La ruée vers l’intelligence artificielle met les GPU sous tension, mais le problème ne se limite pas à la pénurie. Une partie importante des capacités déjà déployées resterait sous-utilisée, faute de pilotage fin des charges, de mutualisation et d’outils d’optimisation adaptés. Pour les DSI, l’enjeu devient autant économique qu’infrastructurel.

Dans une tribune publiée par LeMagIT, Laurent Gil, fondateur et président de Cast AI, estime que le taux d’utilisation des GPU en production dépasserait rarement 5 % dans certains benchmarks portant sur des dizaines de milliers de clusters. L’ordre de grandeur doit être pris comme une alerte plus que comme une moyenne universelle, mais il pointe un paradoxe bien connu des infrastructures IA : les ressources les plus coûteuses ne sont pas toujours les mieux exploitées.

Le piège du surprovisionnement

Pour beaucoup d’équipes techniques, le surprovisionnement reste une forme d’assurance. Il paraît souvent moins risqué de réserver trop de capacités que de manquer de puissance au moment d’un pic de charge, d’un entraînement critique ou d’un déploiement d’inférence. Cette logique, déjà observée dans le cloud, devient plus coûteuse encore avec les GPU.

Le problème n’est donc pas seulement matériel. Il tient aussi à la manière dont les charges sont planifiées, réparties et observées. En phase d’inférence, certaines capacités peuvent rester mobilisées alors qu’elles ne traitent que peu de requêtes. Dans d’autres cas, les équipes gardent des marges de sécurité importantes parce qu’elles manquent de visibilité sur les besoins réels, les cycles d’usage ou les possibilités de mutualisation.
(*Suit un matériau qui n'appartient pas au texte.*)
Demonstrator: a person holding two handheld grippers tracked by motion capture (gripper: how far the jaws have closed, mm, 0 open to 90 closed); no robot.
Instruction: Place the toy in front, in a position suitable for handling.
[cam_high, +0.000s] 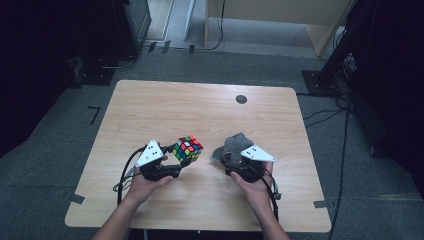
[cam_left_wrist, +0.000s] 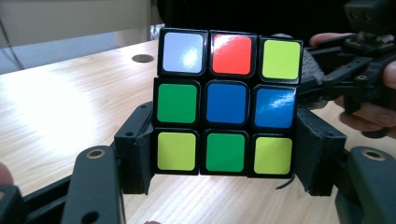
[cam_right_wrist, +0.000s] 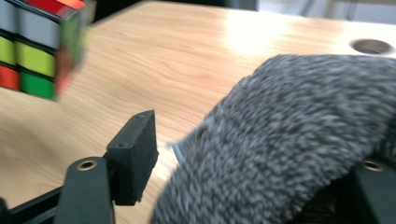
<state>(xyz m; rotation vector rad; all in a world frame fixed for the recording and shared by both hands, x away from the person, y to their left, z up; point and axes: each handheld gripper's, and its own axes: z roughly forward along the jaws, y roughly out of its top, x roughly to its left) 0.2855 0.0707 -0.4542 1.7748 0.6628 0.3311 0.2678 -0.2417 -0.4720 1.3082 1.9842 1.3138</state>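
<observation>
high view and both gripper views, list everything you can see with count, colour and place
multicoloured puzzle cube: one, black frame with coloured stickers, clamped between the left gripper's fingers above the table
fuzzy grey cloth: one, grey, draped over the right gripper
light wooden table: one, pale wood, centre
round cable hole: one, dark, far side of the table
grey carpet floor: around the table
left gripper: one, black, fingers pressed on the cube's sides
right gripper: one, black, fingers apart under the cloth
hands: two, at the near edge

The scrambled puzzle cube (cam_left_wrist: 227, 103) sits upright, clamped between the jaws of the left gripper (cam_left_wrist: 224, 158), above the table. The grey fuzzy cloth (cam_right_wrist: 299, 140) lies draped over the right gripper (cam_high: 235, 159), between its parted jaws
</observation>
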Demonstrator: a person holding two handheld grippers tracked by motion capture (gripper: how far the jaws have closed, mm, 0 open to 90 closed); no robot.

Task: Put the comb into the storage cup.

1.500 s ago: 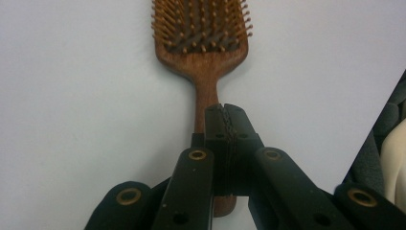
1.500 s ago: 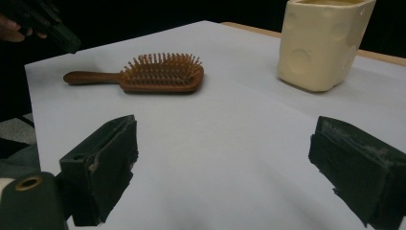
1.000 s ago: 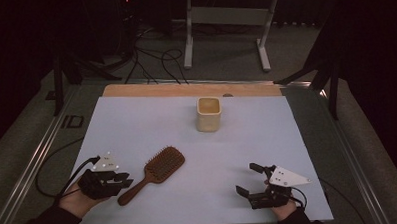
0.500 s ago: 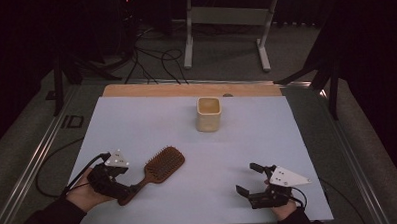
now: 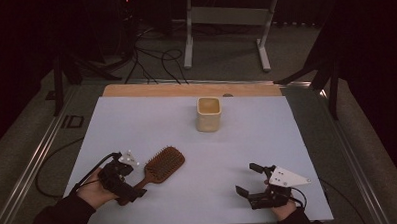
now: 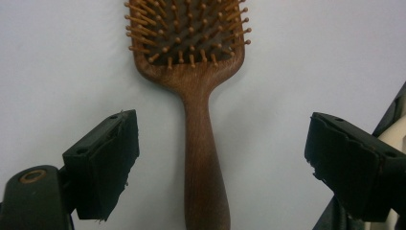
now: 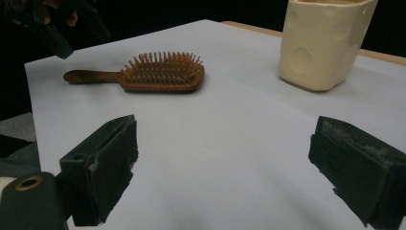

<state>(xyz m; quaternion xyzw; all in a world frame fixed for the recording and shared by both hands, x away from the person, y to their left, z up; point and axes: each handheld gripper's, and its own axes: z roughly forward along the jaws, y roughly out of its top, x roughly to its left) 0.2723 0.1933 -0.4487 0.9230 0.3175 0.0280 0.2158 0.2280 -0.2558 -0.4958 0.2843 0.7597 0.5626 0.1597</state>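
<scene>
A brown wooden hairbrush (image 5: 162,165) lies bristles up on the white sheet (image 5: 267,139) at the front left, its handle pointing at my left hand. My left gripper (image 5: 133,178) straddles that handle (image 6: 203,158). Its jaws have just been opening and now stand wide on either side, neither pad (image 6: 107,163) touching the wood. A cream cup (image 5: 208,113) stands upright at the middle back. My right gripper (image 5: 246,179) rests at the front right, open and holding nothing. In the right gripper view it (image 7: 225,158) faces the hairbrush (image 7: 160,74) and the cup (image 7: 325,40).
A wooden strip (image 5: 185,89) runs along the table's far edge. Beyond it are a metal stand (image 5: 223,16) and cables (image 5: 149,58) on the floor. Metal rails (image 5: 33,163) border the table's sides. Bare sheet lies between the brush and my right gripper.
My left gripper has slid toward the brush, and its jaws have spread apart around the handle. The right gripper, the brush and the cup have stayed where they were.
</scene>
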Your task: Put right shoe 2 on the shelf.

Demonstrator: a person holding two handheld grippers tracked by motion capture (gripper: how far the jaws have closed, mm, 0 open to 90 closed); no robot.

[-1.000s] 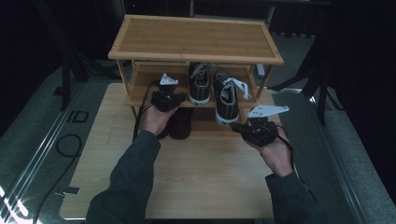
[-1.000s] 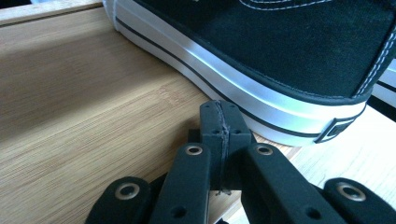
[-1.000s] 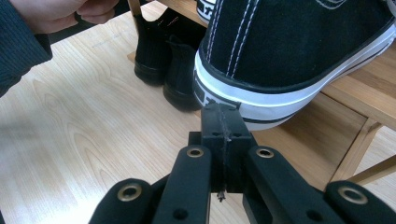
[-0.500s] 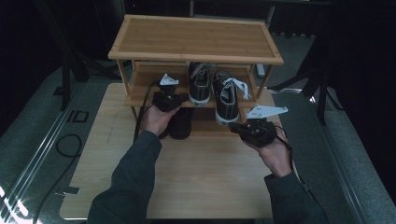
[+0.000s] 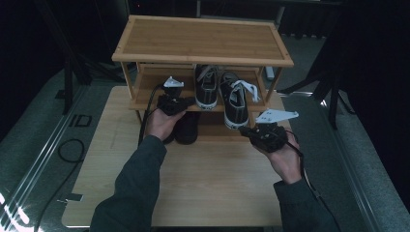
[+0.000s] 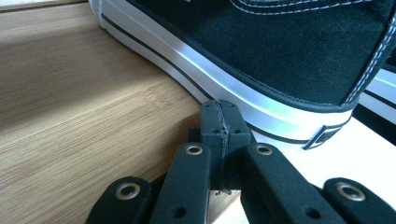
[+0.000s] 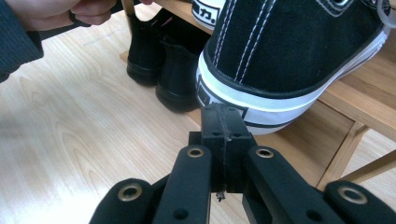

Cette situation prend aussi une dimension environnementale. Au-delà de l’électricité consommée par les centres de données, la fabrication et le renouvellement rapide des GPU posent une question encore peu intégrée aux bilans de l’IA : celle du coût matériel de cette course à la puissance. 

Vers un FinOps de l’IA

La question n’est pas de freiner les projets d’IA, mais de mieux piloter leur socle technique. Après le FinOps appliqué au cloud, les entreprises vont devoir regarder plus précisément l’économie de leurs infrastructures IA : taux d’utilisation, allocation dynamique des ressources, choix des instances, priorisation des charges, extinction des capacités inutilisées et arbitrage entre performance, coût et sobriété.

Le sujet est d’autant plus sensible que les directions financières commencent à demander des comptes. Les tokens, les GPU et les capacités d’inférence deviennent de nouvelles unités de dépense technologique. Dans ce contexte, acheter davantage de puissance ne suffira pas. Les entreprises devront aussi prouver qu’elles utilisent correctement celles qu’elles possèdent déjà.